* WORK TASK
Copy nothing but the lines below running from the line containing "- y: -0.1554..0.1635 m" through the line containing "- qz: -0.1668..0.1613", both end lines included.

**** EXERCISE DATA ****

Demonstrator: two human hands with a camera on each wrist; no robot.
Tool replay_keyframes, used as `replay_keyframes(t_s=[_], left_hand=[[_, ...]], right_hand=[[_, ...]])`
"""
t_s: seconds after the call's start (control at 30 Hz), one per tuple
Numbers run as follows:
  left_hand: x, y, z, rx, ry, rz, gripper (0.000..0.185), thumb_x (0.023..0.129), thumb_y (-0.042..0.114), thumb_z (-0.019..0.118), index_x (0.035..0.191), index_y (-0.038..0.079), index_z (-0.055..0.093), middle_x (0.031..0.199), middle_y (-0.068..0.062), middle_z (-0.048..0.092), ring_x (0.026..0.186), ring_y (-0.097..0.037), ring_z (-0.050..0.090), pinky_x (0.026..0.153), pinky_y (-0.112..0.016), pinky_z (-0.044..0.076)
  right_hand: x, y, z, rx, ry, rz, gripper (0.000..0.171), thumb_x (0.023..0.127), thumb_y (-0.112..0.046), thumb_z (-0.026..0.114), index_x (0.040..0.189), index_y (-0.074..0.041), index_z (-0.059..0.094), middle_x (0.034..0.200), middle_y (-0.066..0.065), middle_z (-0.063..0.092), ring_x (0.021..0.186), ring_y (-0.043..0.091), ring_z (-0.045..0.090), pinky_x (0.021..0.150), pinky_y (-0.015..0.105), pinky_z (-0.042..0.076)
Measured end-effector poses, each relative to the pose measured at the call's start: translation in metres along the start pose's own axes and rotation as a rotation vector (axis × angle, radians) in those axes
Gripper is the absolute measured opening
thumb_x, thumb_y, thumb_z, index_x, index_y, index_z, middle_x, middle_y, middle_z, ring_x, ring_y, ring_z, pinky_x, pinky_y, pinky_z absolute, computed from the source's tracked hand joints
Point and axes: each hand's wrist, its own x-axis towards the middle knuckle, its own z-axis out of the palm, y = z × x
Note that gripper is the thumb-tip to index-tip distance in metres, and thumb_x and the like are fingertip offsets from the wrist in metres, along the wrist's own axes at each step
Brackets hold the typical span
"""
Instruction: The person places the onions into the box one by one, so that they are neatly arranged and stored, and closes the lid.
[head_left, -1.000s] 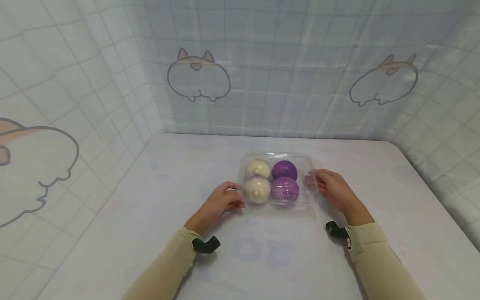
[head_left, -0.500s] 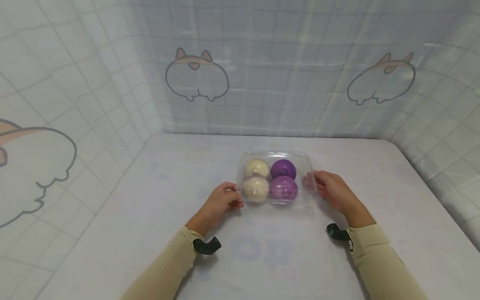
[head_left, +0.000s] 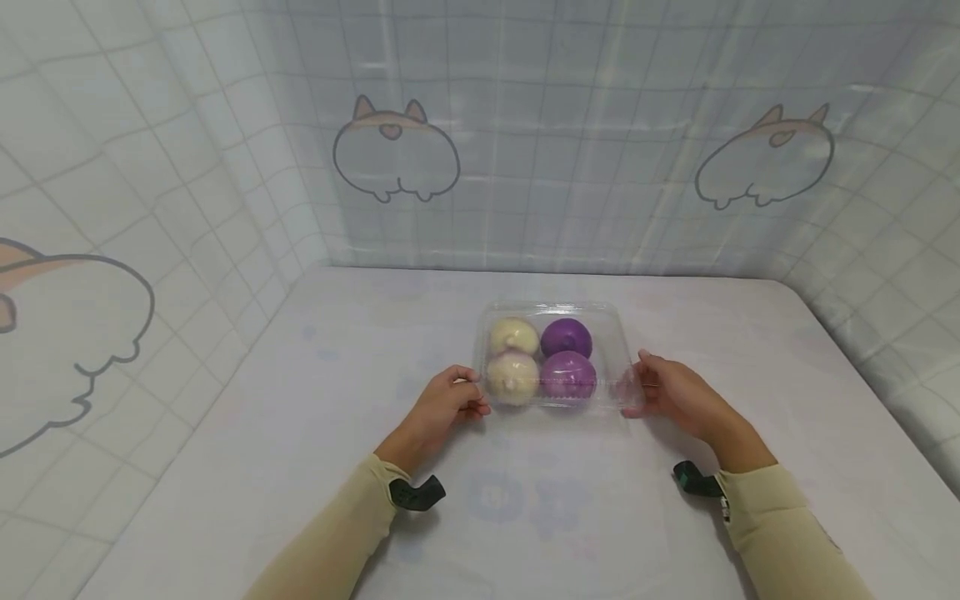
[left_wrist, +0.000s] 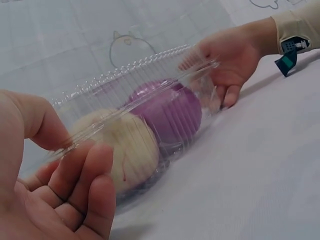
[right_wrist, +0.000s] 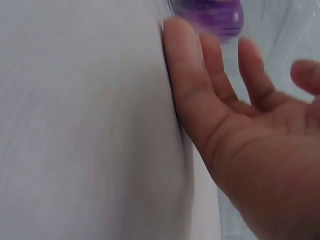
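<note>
Right now I have both hands on the box point(head_left: 553, 357), a clear lidded clamshell sitting on the counter point(head_left: 247, 467) near the middle, with two cream buns point(head_left: 514, 377) in its left half and two purple buns point(head_left: 567, 375) in its right half. My left hand point(head_left: 442, 404) sits at the box's near left corner; the left wrist view shows thumb above and fingers curled below, pinching the lid's rim. My right hand point(head_left: 671, 392) is at the near right corner, fingers loosely spread and only partly bent, tips against the plastic edge. Whether it truly grips the rim or only touches it, I cannot tell; the right wrist view is blurred.

To do this well, I judge that I should keep the pinch on the thin rim only, not on the domes, since the plastic looks flimsy and would buckle onto the buns. Both corners should get even pressure so the box stays flat on the counter and does not twist.

Against the frame a second ago, my right hand has slid from the box's right side toward its near right corner, closer to me. The left hand and the box sit about as before.
</note>
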Motion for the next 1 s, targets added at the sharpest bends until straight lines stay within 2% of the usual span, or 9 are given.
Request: replay_keyframes(t_s=[0.13, 0.23, 0.47, 0.63, 0.83, 1.0], left_hand=[[0.0, -0.002, -0.002, -0.025, -0.001, 0.013, 0.022, 0.089, 0.0, 0.053, 0.11, -0.002, 0.047, 0.074, -0.007, 0.063, 0.069, -0.017, 0.065, 0.069, -0.029, 0.051], [0.001, -0.003, -0.003, -0.05, 0.0, 0.01, 0.021, 0.088, -0.001, 0.052, 0.108, -0.001, 0.048, 0.074, -0.007, 0.063, 0.069, -0.018, 0.065, 0.069, -0.029, 0.051], [0.002, -0.004, -0.005, -0.081, -0.022, 0.009, 0.021, 0.086, 0.0, 0.051, 0.107, 0.001, 0.046, 0.075, -0.008, 0.063, 0.07, -0.019, 0.065, 0.069, -0.03, 0.052], [0.001, -0.006, -0.005, -0.08, -0.035, 0.01, 0.022, 0.087, 0.0, 0.051, 0.108, 0.0, 0.046, 0.076, -0.008, 0.063, 0.071, -0.019, 0.065, 0.07, -0.031, 0.052], [0.0, -0.006, -0.004, -0.072, -0.062, 0.018, 0.019, 0.09, 0.0, 0.053, 0.108, 0.001, 0.046, 0.079, -0.007, 0.065, 0.075, -0.02, 0.067, 0.073, -0.032, 0.053], [0.0, -0.004, -0.003, -0.069, -0.068, 0.026, 0.019, 0.09, 0.0, 0.053, 0.108, 0.0, 0.046, 0.08, -0.007, 0.065, 0.075, -0.019, 0.066, 0.072, -0.032, 0.053]], right_hand=[[-0.008, 0.003, -0.004, -0.054, -0.125, -0.072, 0.037, 0.109, -0.023, 0.035, 0.111, 0.01, 0.052, 0.107, 0.019, 0.064, 0.099, 0.033, 0.068, 0.087, 0.045, 0.056], [-0.011, 0.004, -0.007, -0.102, -0.213, -0.148, 0.03, 0.108, -0.017, 0.041, 0.106, 0.009, 0.056, 0.105, 0.019, 0.065, 0.101, 0.03, 0.069, 0.089, 0.042, 0.056], [-0.012, 0.008, -0.01, -0.121, -0.307, -0.224, 0.021, 0.104, -0.009, 0.046, 0.103, 0.009, 0.057, 0.105, 0.025, 0.064, 0.1, 0.03, 0.067, 0.089, 0.042, 0.055], [-0.013, 0.009, -0.008, -0.133, -0.319, -0.225, 0.02, 0.103, -0.01, 0.049, 0.104, 0.01, 0.053, 0.108, 0.029, 0.064, 0.1, 0.031, 0.068, 0.088, 0.042, 0.056], [-0.013, 0.009, -0.006, -0.151, -0.28, -0.199, 0.017, 0.102, -0.009, 0.048, 0.098, 0.008, 0.05, 0.105, 0.027, 0.066, 0.097, 0.03, 0.069, 0.085, 0.039, 0.057], [-0.013, 0.007, -0.004, -0.162, -0.256, -0.175, 0.025, 0.102, -0.009, 0.046, 0.095, 0.014, 0.053, 0.101, 0.025, 0.068, 0.094, 0.03, 0.069, 0.084, 0.038, 0.057]])
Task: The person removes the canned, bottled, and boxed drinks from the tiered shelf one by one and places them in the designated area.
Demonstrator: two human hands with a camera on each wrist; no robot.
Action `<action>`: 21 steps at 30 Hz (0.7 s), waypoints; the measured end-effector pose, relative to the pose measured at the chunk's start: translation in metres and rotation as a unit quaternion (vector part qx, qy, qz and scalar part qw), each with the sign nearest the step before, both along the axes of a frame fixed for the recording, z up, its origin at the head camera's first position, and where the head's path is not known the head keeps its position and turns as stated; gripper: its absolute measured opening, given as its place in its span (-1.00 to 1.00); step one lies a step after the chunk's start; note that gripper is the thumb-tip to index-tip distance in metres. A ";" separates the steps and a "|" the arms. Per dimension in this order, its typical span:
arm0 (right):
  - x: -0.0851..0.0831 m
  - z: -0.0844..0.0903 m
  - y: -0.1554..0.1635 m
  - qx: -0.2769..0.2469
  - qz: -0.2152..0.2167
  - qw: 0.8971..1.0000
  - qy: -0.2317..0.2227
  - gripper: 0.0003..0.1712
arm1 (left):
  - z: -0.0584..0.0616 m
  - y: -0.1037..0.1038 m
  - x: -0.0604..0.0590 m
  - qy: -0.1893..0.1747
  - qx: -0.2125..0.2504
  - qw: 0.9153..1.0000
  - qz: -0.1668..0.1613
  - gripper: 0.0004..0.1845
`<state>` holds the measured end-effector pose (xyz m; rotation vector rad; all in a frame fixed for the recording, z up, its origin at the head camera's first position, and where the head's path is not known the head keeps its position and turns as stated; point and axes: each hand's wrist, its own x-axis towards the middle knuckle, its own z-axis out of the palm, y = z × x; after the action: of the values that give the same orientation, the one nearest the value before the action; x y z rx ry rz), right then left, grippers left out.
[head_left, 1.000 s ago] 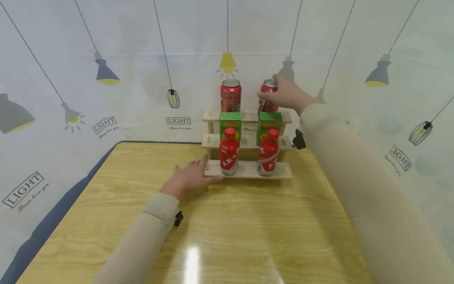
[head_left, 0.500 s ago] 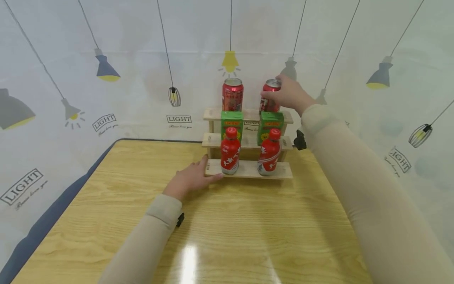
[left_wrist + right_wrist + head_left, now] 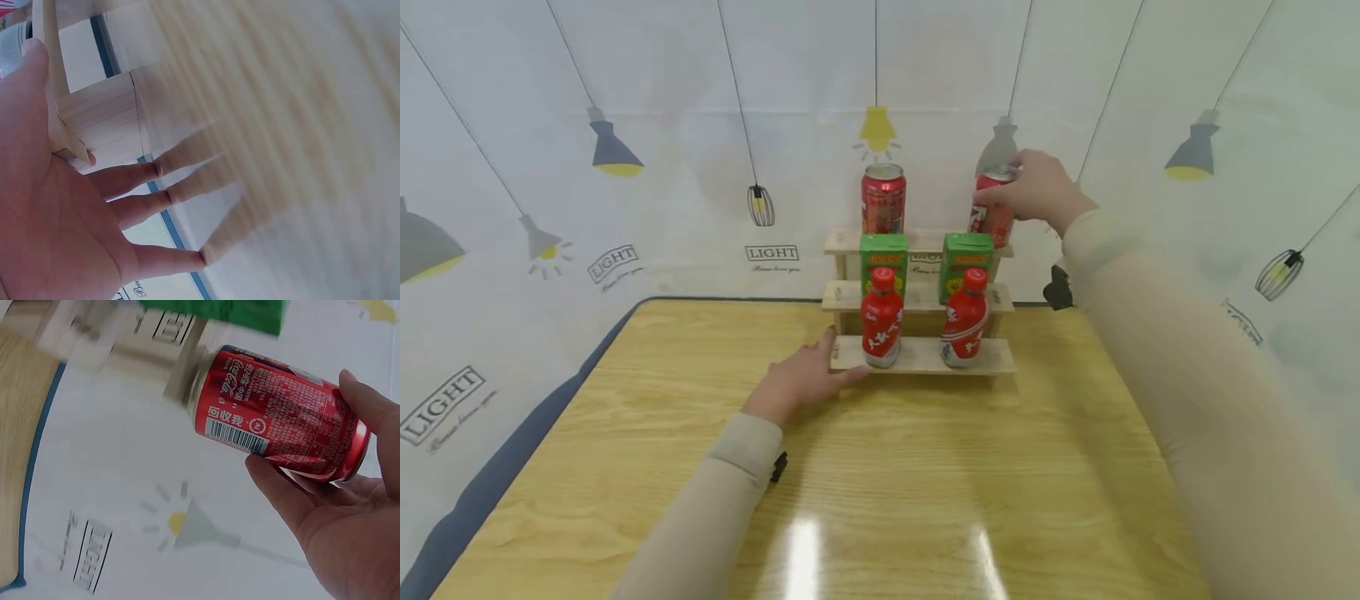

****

* EXERCISE SOLUTION
  - y: -0.1554..0.1635 m
  - qx: -0.2769..0.2469
  - qz: -0.2152..0.2167
  - qw: 0.8971..1.0000
  - qy: -0.2317..0.2227
  - gripper: 0.0003..0.1712
arm1 (left):
  - z: -0.0584..0.0616 m
  - y: -0.1037..0.1038 m
  - x: -0.0604..0.0590 m
  - qy: -0.1893..0.1747
  - qx: -0.2125..0.2504
  - qw: 0.9153..1.0000
  - qz: -0.1668..0.1613

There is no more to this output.